I do know that in writing this book I committed myself to looking again and again at Godard’s work. The life often became tiresome; we are all, like the dog returning to its vomit, condemned to repeat within a deadly limited repertory. But the work never failed to intrigue, to illuminate and to inform. Much of it is extremely difficult to obtain. Much of it requires repeated viewings before it begins to yield its treasure. Some of it is very uneven. But the worst is never less than intelligent, and the best is the best there is.

That’s well said, and I hope this book will bring Godard back to American screens. In 2001 there was a retrospective at London’s National Film Theatre that played to packed, young crowds. Still, I am wary, and wishing for more from this excellent book. How is Godard so lonely, yet so compelled to have female company? After Karina, he married the actress Anne Wiazemsky. After their marriage ended, he began to live with his current collaborator, Anne-Marie Miéville. And how do these ties relate to the chronic misogyny in his work, and the unending, rather cocksure use of prostitution as the metaphor for all relationships?

In the early 1970s a dire rift interrupted the old friendship between Truffaut and Godard. In haughty tones, Godard the thief accused Truffaut (with some justice) of settling for boulevard entertainment. Truffaut replied in a crushing letter: “Here you are…as fond as ever of making grand gestures and spectacular announcements, as arrogant and dogmatic as ever, secure on your pedestal, indifferent to others….” It’s betrayal again (a common motif in Godard’s narrative films), and though Godard is the greater artist, Truffaut’s assessment of his character wasn’t far off. “You’ve been acting like a shit,” he told Jean-Luc.

There’s an attitude in Godard, despite the assertions of wanting to converse, that says, Don’t argue or cross me about such things. And this book does not alter the notion of his brilliant immaturity.

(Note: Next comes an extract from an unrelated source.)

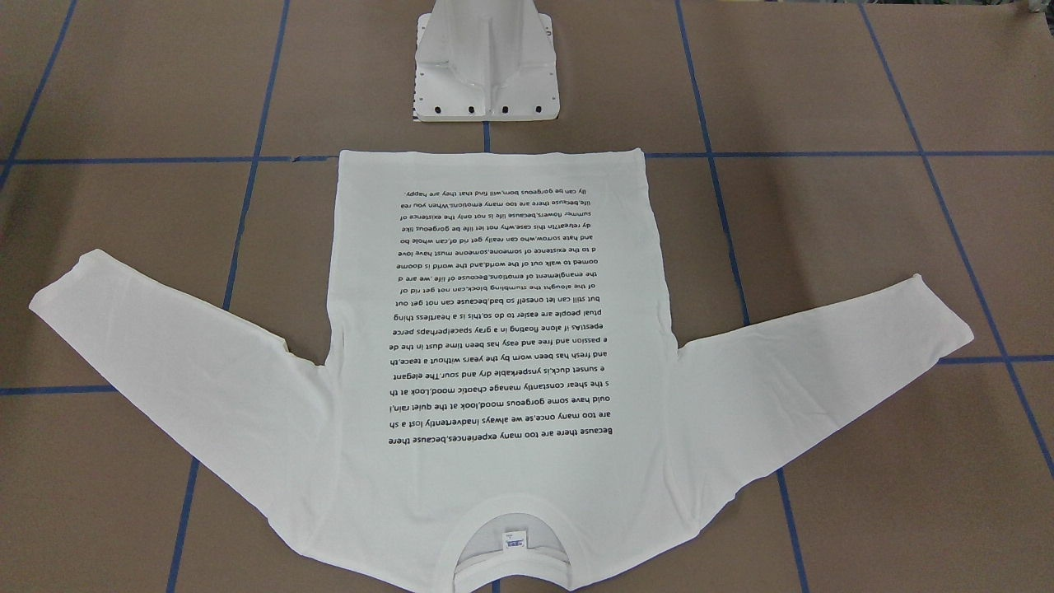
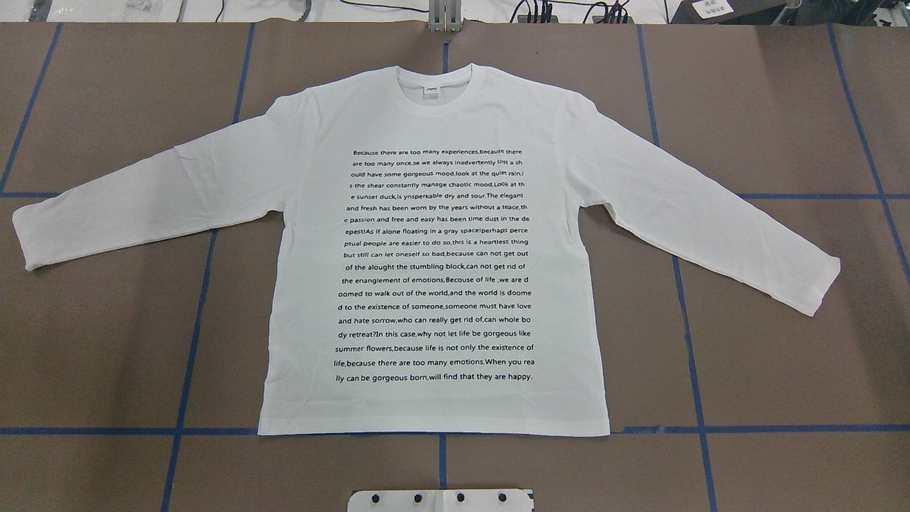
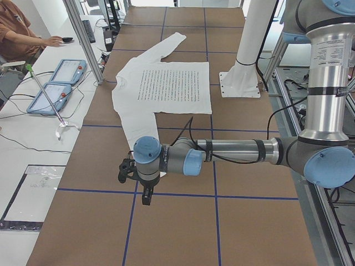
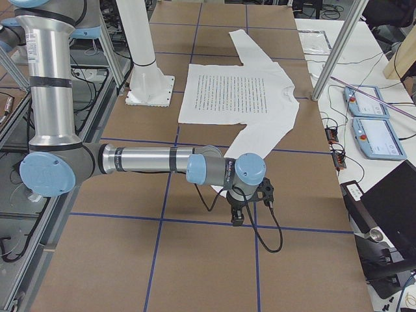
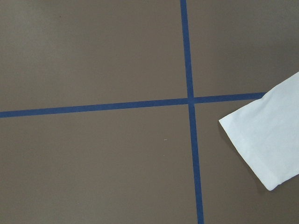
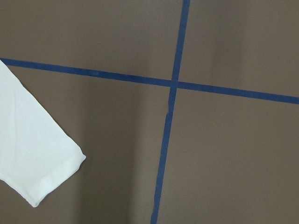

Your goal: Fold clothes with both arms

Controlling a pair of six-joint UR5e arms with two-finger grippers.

The most fascinating point of all applies more broadly than to Godard; it reaches out to anyone who believes that film is more important than the world. Maybe film is not the great new language of engagement with the world that Bazin hoped it would be. Perhaps it is, instead, a vehicle more suited to dreaming, sensationalism and not wanting to grow up. Perhaps language–the construct of words–was always subtler, deeper and more humane.

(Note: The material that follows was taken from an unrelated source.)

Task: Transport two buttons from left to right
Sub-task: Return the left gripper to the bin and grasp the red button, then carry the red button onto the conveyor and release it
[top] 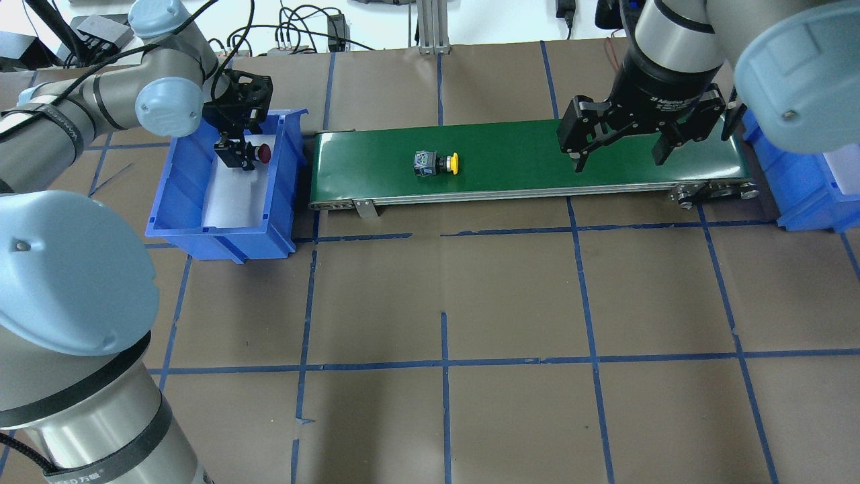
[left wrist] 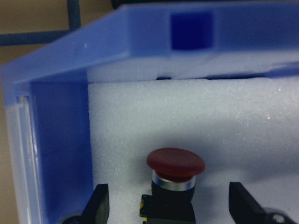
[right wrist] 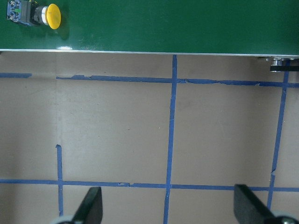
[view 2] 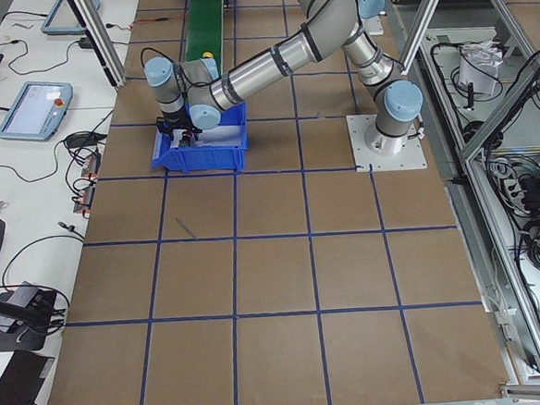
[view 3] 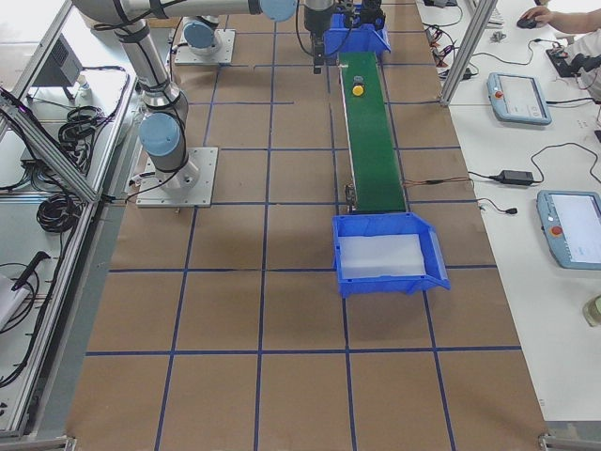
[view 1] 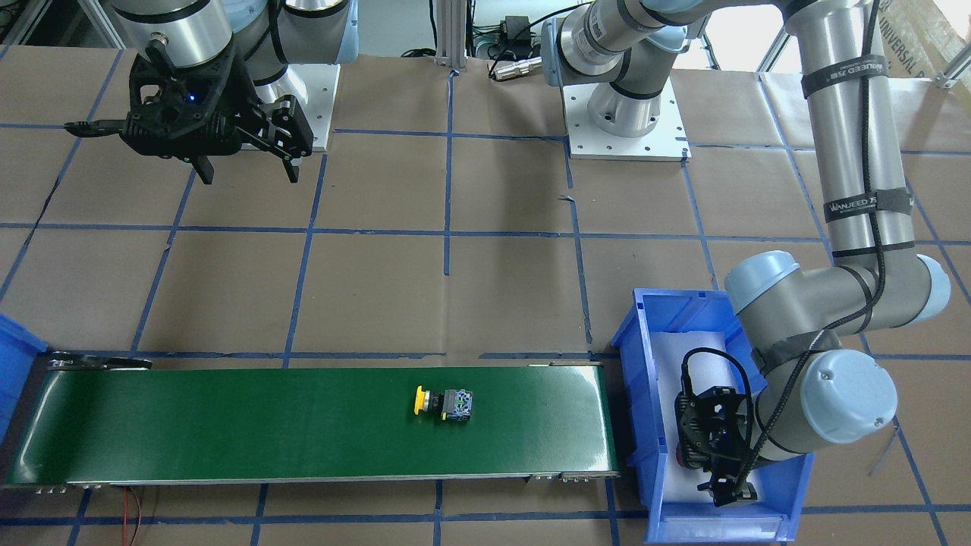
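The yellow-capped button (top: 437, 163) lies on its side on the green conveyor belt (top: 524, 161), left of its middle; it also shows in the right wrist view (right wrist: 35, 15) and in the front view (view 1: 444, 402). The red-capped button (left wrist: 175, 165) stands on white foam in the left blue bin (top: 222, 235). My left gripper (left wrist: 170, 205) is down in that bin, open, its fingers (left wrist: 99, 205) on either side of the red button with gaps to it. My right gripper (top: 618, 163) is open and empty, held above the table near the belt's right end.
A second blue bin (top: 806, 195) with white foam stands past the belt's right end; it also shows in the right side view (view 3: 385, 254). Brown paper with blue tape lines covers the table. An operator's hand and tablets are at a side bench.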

Here’s a remarkable passage from Godard the young theorist, writing in 1956, trying to pin down the virtues of and the affinity between cinematography and montage:

If direction is a look, montage is a heartbeat. To foresee is the characteristic of both: but what one seeks to foresee in space, the other seeks in time. Suppose you notice a young girl in the street who attracts you. You hesitate to follow her. A quarter of a second. How to convey this hesitation? Mise-en-scène will answer the question ‘How shall I approach her?’ But in order to render explicit the other question ‘Am I going to love her?’ you are forced to bestow importance on the quarter of a second during which the two questions are born. It may be, therefore, that it will be for the montage rather than the mise-en-scène to express both exactly and clearly the life of an idea or its sudden emergence in the course of the story.

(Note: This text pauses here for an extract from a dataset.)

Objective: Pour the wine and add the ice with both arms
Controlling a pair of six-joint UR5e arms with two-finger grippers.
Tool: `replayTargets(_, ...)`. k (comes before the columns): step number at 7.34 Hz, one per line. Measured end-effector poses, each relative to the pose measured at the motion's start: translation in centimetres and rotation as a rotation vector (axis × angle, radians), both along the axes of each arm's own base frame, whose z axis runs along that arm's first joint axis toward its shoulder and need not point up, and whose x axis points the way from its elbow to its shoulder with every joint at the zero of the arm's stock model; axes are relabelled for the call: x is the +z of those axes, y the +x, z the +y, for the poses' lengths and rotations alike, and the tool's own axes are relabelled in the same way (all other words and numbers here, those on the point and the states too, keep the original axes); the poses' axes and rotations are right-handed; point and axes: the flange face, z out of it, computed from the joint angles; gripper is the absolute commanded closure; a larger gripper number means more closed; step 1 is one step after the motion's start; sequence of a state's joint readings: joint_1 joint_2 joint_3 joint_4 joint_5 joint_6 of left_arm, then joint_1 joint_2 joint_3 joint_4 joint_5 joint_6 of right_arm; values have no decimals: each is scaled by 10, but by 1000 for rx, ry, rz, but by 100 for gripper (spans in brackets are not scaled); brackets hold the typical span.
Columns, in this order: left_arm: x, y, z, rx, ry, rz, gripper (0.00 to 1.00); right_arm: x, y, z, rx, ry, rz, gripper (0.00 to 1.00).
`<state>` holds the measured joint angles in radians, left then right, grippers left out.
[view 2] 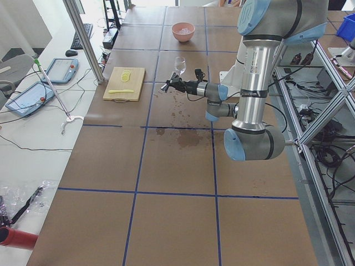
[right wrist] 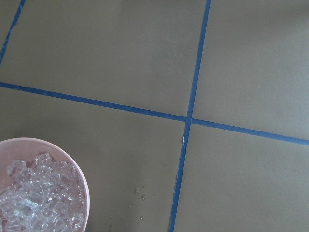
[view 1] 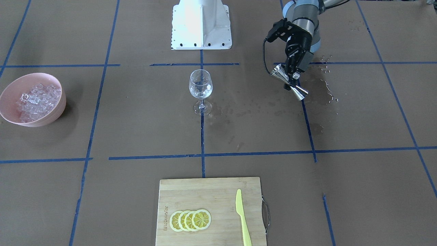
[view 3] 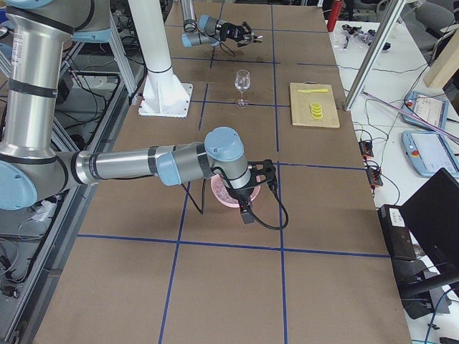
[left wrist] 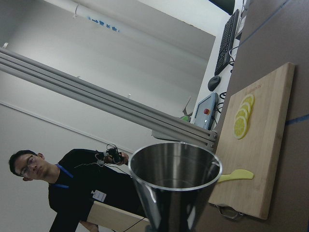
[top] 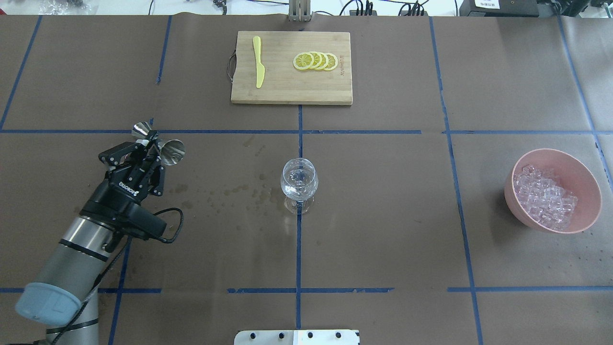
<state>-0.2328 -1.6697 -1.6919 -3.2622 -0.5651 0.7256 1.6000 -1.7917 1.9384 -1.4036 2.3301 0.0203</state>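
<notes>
Overhead and front cameras face each other — both show ice (view 1: 36, 100); side views look lengthwise.

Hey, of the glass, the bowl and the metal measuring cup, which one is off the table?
The steel jigger: the left gripper holds it tilted in the air. The wine glass and the pink bowl both stand on the table.

I'm looking at two arms built of silver-grey tubes. The left arm (top: 72, 261) is showing a pale blue cap (top: 44, 301) at its joint and a thin black band round the tube, and the right arm (view 3: 122, 166) is wearing the same blue at its joints. The left gripper (top: 151, 147) is black and is carrying white lettering on its body, with a black cable (top: 173, 225) looping off the wrist. The white base (view 1: 201, 27) is showing a row of dark screw holes along its edge.
</notes>
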Motion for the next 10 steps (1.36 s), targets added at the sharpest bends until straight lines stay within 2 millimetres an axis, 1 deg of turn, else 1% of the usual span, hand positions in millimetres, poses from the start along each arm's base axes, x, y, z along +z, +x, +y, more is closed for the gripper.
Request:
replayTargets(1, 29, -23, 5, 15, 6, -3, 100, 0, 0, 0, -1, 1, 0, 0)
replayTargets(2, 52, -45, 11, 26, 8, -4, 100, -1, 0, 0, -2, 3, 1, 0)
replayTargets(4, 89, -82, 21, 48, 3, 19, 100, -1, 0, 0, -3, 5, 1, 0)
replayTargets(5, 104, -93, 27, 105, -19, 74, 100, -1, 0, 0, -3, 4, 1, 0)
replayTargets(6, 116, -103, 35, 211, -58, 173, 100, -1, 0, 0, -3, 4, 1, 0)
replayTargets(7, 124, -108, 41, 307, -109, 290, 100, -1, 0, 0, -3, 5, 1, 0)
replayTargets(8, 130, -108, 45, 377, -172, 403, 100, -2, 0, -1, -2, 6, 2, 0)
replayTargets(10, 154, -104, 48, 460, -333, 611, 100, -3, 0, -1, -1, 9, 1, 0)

How odd that this furious analysis misses the clarity, the exact hesitation, with which words have evoked the moment. It reminds me of a scene in My Life to Live where the philosopher Brice Parain tells a story from Dumas’s Twenty Years After: how Porthos puts a bomb in a cellar, and as he walks away with head down, notices the movement of his own legs. How does that happen? he wonders. The mystery transfixes him, and he is killed in his own explosion. “In sum, the first time he thought, it killed him.”

There’s a lost writer in Godard, to be sure, and it’s never clearer than in those lovely and poignant places where he actually writes on film–the hand, the curling of the letters, the line of sense. Could it be the ultimate lesson in Godard’s career that plunging into the dark was a misreading of his map?